How to complete this task:
Look below for the line containing "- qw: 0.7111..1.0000"; from there through the line containing "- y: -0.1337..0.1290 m", both lines included, please set down each line exactly and nothing else.

• • • •

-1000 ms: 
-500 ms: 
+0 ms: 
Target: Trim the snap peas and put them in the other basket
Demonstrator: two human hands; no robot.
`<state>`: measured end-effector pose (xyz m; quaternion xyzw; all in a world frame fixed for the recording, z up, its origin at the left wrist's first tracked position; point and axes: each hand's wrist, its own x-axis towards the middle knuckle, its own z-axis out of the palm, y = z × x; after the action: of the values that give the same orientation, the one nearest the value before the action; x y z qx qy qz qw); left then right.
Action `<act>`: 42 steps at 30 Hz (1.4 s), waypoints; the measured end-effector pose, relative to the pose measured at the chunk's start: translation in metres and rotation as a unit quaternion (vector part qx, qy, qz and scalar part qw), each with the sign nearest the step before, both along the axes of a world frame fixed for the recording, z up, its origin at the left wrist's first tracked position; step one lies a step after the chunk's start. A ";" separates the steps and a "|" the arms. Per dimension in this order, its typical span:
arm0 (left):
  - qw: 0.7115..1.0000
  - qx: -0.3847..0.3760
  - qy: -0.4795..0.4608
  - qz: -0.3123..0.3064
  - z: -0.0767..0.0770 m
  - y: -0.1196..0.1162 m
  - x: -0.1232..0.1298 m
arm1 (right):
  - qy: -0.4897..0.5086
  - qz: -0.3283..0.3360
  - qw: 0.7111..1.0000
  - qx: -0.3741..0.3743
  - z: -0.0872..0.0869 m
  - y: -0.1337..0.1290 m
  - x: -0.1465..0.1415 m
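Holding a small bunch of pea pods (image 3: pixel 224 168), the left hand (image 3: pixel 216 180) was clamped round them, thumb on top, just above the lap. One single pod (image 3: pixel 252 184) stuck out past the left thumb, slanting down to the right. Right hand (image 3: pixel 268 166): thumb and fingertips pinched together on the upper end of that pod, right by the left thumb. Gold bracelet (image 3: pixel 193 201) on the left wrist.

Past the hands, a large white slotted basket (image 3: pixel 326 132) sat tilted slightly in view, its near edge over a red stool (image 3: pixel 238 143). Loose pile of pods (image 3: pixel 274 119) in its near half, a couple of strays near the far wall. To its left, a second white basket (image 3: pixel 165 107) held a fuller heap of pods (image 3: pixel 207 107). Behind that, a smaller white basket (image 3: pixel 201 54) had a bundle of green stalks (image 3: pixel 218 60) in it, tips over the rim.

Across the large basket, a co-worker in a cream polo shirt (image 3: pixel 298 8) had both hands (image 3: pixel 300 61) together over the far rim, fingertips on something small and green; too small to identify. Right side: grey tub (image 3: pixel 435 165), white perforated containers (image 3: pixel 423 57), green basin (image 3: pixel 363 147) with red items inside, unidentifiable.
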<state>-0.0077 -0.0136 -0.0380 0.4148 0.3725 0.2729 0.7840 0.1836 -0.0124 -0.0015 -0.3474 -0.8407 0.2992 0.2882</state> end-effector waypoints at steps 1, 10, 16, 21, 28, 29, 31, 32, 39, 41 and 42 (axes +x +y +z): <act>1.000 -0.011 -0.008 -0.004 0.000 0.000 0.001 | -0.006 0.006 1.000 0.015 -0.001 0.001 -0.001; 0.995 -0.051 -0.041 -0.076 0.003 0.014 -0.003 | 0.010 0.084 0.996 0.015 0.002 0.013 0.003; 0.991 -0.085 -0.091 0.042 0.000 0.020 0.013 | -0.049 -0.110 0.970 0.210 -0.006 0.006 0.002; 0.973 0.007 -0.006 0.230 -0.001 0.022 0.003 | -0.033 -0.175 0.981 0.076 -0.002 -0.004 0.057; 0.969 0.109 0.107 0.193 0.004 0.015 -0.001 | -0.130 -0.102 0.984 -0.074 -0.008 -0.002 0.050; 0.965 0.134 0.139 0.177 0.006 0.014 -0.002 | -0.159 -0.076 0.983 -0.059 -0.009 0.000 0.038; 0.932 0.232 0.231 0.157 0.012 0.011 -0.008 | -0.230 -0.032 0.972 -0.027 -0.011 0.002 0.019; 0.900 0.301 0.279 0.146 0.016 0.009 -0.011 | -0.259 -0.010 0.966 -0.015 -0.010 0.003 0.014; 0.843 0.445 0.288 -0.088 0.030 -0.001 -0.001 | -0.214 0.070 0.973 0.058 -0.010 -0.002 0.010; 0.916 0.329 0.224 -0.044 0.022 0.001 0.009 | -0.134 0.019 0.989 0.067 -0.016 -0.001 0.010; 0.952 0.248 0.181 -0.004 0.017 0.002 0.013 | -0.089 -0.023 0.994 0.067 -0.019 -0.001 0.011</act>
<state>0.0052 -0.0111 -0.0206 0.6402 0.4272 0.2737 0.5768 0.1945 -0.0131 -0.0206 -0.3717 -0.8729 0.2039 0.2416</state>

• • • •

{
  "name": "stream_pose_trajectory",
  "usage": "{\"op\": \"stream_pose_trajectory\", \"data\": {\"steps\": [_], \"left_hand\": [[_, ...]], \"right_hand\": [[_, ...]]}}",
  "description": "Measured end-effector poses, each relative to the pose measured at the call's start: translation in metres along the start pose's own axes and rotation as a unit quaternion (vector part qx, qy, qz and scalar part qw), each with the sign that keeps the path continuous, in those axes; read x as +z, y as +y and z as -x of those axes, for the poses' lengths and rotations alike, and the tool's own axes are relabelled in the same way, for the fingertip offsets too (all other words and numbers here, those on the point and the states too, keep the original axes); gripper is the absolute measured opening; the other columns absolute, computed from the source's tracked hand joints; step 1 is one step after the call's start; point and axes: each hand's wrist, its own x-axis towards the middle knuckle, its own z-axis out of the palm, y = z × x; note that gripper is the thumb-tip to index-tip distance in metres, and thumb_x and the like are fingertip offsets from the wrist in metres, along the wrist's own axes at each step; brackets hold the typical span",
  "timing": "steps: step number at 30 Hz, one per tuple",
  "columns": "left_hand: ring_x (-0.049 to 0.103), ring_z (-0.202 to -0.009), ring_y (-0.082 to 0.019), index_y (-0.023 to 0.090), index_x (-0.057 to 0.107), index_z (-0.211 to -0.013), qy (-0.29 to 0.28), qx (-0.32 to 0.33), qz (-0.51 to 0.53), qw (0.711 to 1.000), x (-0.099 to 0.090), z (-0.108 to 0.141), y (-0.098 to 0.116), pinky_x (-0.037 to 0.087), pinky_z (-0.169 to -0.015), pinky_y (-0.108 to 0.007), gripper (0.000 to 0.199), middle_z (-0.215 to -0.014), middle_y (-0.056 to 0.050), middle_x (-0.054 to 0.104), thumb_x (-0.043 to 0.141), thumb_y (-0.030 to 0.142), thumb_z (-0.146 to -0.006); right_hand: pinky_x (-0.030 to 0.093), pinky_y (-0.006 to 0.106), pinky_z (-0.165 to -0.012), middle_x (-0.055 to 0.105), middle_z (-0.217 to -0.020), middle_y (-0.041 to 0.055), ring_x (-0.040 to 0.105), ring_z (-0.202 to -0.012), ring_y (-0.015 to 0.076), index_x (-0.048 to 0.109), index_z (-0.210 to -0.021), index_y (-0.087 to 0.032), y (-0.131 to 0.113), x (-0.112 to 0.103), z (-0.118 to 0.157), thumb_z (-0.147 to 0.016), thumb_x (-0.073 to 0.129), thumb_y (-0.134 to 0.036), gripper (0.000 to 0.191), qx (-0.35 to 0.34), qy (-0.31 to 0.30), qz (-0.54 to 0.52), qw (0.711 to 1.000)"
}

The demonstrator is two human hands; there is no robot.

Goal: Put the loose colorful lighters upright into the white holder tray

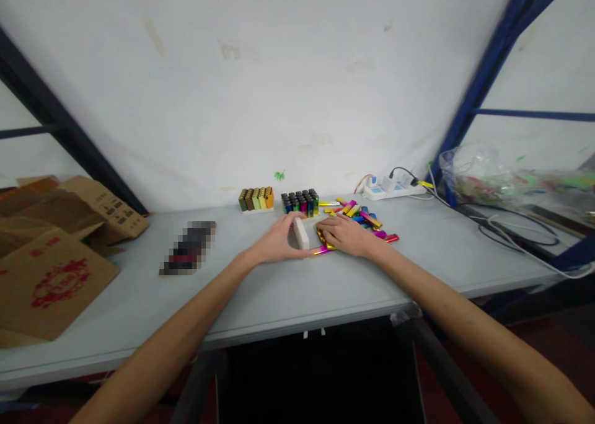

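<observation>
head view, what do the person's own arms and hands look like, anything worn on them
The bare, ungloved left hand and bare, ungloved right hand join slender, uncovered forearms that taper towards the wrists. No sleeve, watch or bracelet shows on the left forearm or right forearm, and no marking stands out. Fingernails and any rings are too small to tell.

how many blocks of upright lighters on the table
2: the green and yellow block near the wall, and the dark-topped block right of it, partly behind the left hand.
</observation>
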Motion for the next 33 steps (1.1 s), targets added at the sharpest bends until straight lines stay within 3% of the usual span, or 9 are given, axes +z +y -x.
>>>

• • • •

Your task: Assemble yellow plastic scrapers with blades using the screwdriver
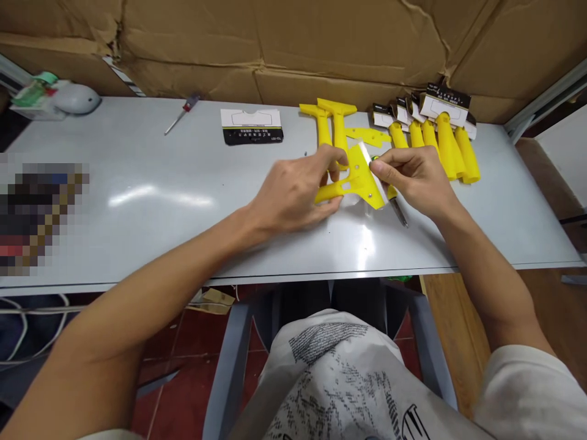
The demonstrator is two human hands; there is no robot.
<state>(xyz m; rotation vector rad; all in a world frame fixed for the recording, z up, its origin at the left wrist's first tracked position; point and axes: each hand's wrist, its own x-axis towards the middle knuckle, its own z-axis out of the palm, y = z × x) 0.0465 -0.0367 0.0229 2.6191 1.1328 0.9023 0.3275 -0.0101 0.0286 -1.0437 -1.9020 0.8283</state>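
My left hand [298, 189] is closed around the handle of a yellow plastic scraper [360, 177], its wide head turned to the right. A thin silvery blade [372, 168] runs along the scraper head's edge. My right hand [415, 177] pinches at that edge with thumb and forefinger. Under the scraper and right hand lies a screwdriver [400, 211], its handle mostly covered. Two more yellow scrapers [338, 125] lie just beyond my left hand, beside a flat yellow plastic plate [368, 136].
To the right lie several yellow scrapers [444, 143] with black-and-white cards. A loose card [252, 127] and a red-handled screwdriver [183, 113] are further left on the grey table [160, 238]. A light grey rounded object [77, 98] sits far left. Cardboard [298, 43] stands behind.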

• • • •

Task output:
  - qw: 0.7111..1.0000
  - qx: -0.3741..0.3743
  - z: -0.0872..0.0869 m
  - y: -0.1337..0.1290 m

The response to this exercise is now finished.